There are only human monsters in "America's Sweethearts," but they are mostly cuddly, too, although harder to merchandise as dolls. The concept here is a bit like the Land O'Lakes butter logo, in which the Indian maiden holds a box of butter showing an Indian maiden holding a box of butter, and so on forever. In "America's Sweethearts," a Hollywood studio is the equivalent of the Indian maiden, a studio obsessed with the manipulation of its audience makes a movie about a studio obsessed with the manipulation of its audience, and so on forever

. "America's Sweethearts" is a comedy directed by Joe Roth, the former head of Disney Studios. Its highly intriguing premise is that the success of a very expensive Hollywood film depends on the studio's ability to fraudulently manipulate the entertainment media. The corollary of the premise is that the entertainment media are willing partners in this fraud on the public. Not only is Mr. Roth himself presumably knowledgeable about this subject, but his distributor, Sony, recently demonstrated its own expertise in this area by inventing imaginary critics to supply quotes for its film ads.

In "America's Sweethearts," the studio head (Stanley Tucci) needs to divert the media's attention away from an $86 million film that he thinks is a turkey. The idea his PR man (Billy Crystal) comes up with is to take members of the film press on a junket and focus their attention on the personal lives of the film's stars, Gwen Harrison (Catherine Zeta-Jones) and Eddie Thomas (John Cusack), a married but bitterly estranged couple. To decoy the journalists away from the film itself, the PR man orchestrates a fake romantic reconciliation between the neurotic Eddie and the abrasive Gwen. In "reality," Eddie falls in love with Gwen's sister/assistant, Kiki (Julia Roberts).

Mr. Roth comes close to blending these elements into a successful screwball comedy a la Preston Sturges. He certainly demonstrates great directorial skill in pacing the gags -- as when Gwen's Doberman eats her window-washer -- and he squeezes funny bits out of most of the well-cast bit players. Squeezing a versatile performance out of the film's linchpin, Julia Roberts, is another matter. For the story to hold together, Ms. Roberts must be not only cute (which she always is) but also neurotically funny enough to steal away her sister's husband while retaining the viewer's affection.

To date, the only director who has extracted such a versatile cute-neurotic performance out of Ms. Roberts is Woody Allen in "Everyone Says I Love You." (He paid her only a fraction of what she earned in this film, demonstrating yet again the inverse relation between performance and compensation.) Mr. Roth, unable to achieve this feat, is left missing a crucial screwball heroine. Without her, the comedy wobbles out of kilter around the prosaic idea of a hero preferring a cuter (and nicer) heroine to his wife. Nevertheless, "America's Sweethearts" is amusing enough, especially with its uniquely credible premise of a media fraud, to recommend.

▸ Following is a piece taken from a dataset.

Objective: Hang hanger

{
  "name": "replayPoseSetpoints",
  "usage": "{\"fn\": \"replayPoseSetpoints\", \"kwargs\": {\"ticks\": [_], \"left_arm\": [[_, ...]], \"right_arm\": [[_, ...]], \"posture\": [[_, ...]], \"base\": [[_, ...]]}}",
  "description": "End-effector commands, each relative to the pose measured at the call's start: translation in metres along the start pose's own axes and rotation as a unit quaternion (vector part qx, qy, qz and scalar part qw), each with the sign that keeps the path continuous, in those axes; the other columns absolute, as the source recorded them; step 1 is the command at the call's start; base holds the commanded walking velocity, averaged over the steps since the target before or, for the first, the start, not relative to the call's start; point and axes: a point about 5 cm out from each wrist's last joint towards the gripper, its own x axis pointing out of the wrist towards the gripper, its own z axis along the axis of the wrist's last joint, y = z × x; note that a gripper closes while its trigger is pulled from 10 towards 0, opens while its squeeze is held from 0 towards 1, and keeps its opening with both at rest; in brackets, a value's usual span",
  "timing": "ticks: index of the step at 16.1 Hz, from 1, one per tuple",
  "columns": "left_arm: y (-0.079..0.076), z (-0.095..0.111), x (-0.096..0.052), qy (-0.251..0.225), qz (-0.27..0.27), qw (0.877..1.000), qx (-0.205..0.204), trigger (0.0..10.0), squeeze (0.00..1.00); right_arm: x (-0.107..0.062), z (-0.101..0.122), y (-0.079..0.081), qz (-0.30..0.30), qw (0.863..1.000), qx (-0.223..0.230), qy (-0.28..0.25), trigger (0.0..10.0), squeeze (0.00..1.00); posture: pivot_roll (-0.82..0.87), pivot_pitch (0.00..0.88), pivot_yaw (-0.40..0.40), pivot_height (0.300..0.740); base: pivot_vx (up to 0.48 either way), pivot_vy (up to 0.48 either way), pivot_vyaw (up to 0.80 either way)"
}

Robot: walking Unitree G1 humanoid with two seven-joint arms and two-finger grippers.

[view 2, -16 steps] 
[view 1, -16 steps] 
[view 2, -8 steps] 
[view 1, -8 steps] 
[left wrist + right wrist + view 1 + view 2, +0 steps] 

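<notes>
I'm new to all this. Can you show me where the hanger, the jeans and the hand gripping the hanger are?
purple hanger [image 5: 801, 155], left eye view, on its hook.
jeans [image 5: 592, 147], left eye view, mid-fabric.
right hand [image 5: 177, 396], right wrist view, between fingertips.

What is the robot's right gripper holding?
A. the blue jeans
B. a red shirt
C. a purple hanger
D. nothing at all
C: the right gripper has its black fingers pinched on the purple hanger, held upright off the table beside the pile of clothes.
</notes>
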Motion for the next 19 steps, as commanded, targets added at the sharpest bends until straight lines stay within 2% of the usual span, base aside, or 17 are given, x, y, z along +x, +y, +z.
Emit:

'Ghost World' In case you've seen enough of solipsistic Hollywood frauds, Terry Zwigoff, who directed the documentary "Crumb," provides an alternative universe. The super-cool, if sociopathic, characters he humanizes from Daniel Clowes cult comics toy with conventional alliances -- soul mates, room mates, sex mates--but lack the urge to merge. Instead, the heroes, Enid (Thora Birch), Rebecca (Scarlett Johansson) and Seymour, (Steve Buscemi), are fated to be eternal outsiders. Their vision, and epiphanies, provide a supremely fascinating film.